A única briga mais séria que eu presenciei naquele lugar, foi uma disputa muito acirrada entre os dois fazendeiros da região. Sr. Almeida era um fazendeiro bonachão, destes que gostam de parecer gente da “elite”. Ele produzia leite, e além de abastecer a população da vila, conseguia ainda vender para a venda de um amigo seu na capital. Já o Sr. Rafael era um vovô daqueles baixinho e bigodudo, arteiro, que vivia fazendo peripécias com seu neto Rodrigo e com o resto da garotada. Ele era o responsável pela agricultura na vila, pois era ele quem vendia mais produtos alimentícios para a população. Com seus legumes, o Sr. Rafael abastecia quase todo o mercadinho, a hospedaria e as pessoas que compravam diretamente dele.
Todo o problema se deu por causa do topete dos dois “velhinhos”. Um mal entendido foi o estopim para uma disputa de terras e poder. Tudo aconteceu porque surgiu um boato na vila, de que o Sr. Almeida estaria querendo comprar mais terras, inclusive as do Sr. Rafael, para poder plantar também, e com isso, se tornar o mais poderoso da cidade. Pronto, estava formada a confusão.

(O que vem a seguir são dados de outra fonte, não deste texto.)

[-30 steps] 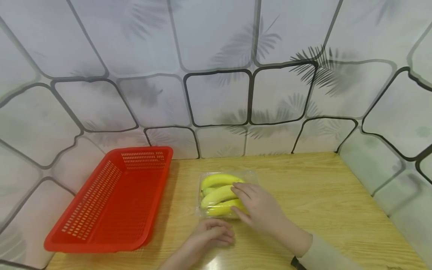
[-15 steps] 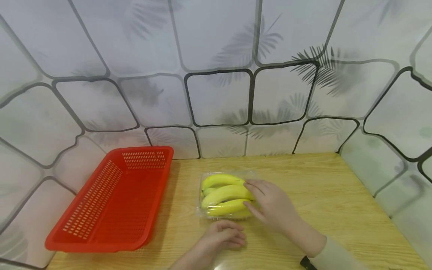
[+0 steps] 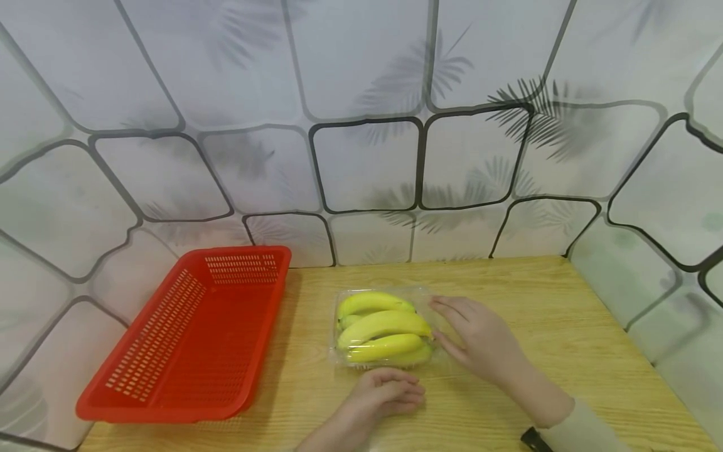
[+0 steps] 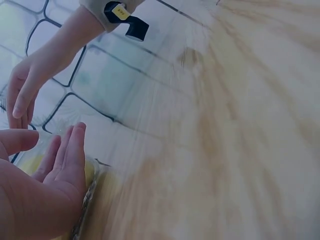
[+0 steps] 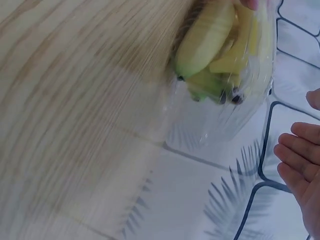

E como em lugares do interior as pessoas sempre tomam partido deste ou daquele lado, e como, no interior as pessoas têm o hábito de ter sempre uma solução para tudo, logo a vila estava dividida.
Mas nem todos ligavam para a encrenca que se formara por conta deste fato. Helena, Rodrigo, Carol e Augusto nem se importavam com o acontecido, pois a amizade que os unia era mais forte que qualquer coisa que pudesse afastar os seus familiares. Sim, pois Carol e Helena eram primas, netas do Sr. Almeida. Já Rodrigo e Augusto eram amigos de infância. Rodrigo era neto do Sr. Rafael e Augusto era como se fosse um neto também, pois os pais dos garotos viviam grudados, brincando junto com o resto da garotada. A família de Augusto era muito amiga do Sr. Rafael e da Dona Olívia, o que contribuiu para a grande amizade entre eles.
Aliás, já ia me esquecendo de falar aqui sobre duas amigas de longa data. Dona Olívia e Dona Letícia, esposa do Sr. Almeida, sempre foram amigas desde a juventude, nos tempos do colégio. Elas conheceram os seus maridos ao mesmo tempo, que também eram, digamos assim, meio que amigos. Mesmo depois do desentendimento entre os topetudos velhinhos, as distintas senhoras continuaram a grande amizade entre elas.
Como se pode ver, a amizade é algo que há muito se cultivou em Belmonte. E como a vila era pequenina, era mais fácil se conhecer, mesmo que não existissem muitos pontos de encontro para os jovens. A pracinha ficava cheia de pessoas de todas as idades, principalmente depois da missa, embora a garotada predominasse no lugar. É interessante ver como havia respeito ao próximo, coisa rara nos dias de hoje. Mesmo que houvesse a formação das “rodinhas” de conversa, não existia, pelo menos no que posso relatar algum grau de discriminação para com a terceira idade, como é comum vermos na cidade grande, onde as pessoas estão perdendo a capacidade de amar e, por isso, estão se tornando insociáveis, uma vez que não se tem mais tempo para estar com os amigos.
E assim, aquele lugar vivia em paz. Era como se os problemas que afetavam as vidas das pessoas dali demorassem em chegar e se instalar. Por isso, tenho certeza, posso aqui relatar a história de um lugar de gente feliz, mesmo que às vezes, essa felicidade fosse dissipada com alguns elementos da discórdia, da inveja e do egoísmo.